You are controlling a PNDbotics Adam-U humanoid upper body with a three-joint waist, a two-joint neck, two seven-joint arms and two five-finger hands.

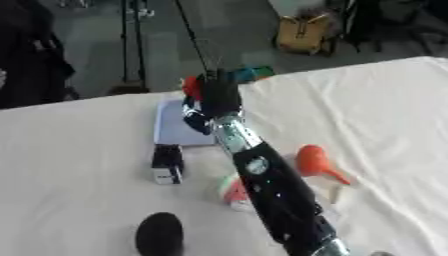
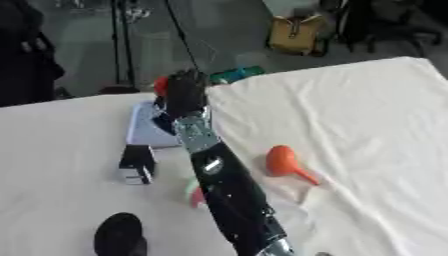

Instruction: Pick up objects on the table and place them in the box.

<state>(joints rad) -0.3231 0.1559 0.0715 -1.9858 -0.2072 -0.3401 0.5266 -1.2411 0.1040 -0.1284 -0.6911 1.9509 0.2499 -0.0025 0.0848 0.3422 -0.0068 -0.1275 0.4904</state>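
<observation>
Red object [image 2: 161, 85] is clutched in the right hand [image 2: 185, 95] at the table's [image 2: 367, 110] far edge; no legible writing.

Right arm [image 1: 271, 190] runs diagonally across mid-table, blocking reach btwn left and right sides. To its left: small black box [image 1: 167, 164] and black oval obj [image 1: 159, 234], gap btwn them. To its right: orange bulb [image 1: 315, 161] (close to arm); white cloth [image 1: 385, 115] beyond lies bare.
</observation>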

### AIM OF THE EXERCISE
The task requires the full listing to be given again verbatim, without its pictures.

### WRITTEN SOLUTION
You are controlling a PNDbotics Adam-U humanoid upper body with a three-joint waist, a two-joint neck, two seven-joint arms and two five-finger hands.


Instruction: Pick up objects on the table and place them in the box.

<state>(joints rad) -0.3231 0.1559 0.0715 -1.9858 -0.2072 -0.3401 0.5266 -1.2411 0.1040 -0.1284 -0.6911 1.9509 0.2499 -0.0025 0.0848 0.3422 -0.0068 -0.1275 0.4904</state>
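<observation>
Red object [image 2: 161, 85] is clutched in the right hand [image 2: 185, 95] at the table's [image 2: 367, 110] far edge; no legible writing.

Right arm [image 1: 271, 190] runs diagonally across mid-table, blocking reach btwn left and right sides. To its left: small black box [image 1: 167, 164] and black oval obj [image 1: 159, 234], gap btwn them. To its right: orange bulb [image 1: 315, 161] (close to arm); white cloth [image 1: 385, 115] beyond lies bare.
</observation>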

The exercise has been finished.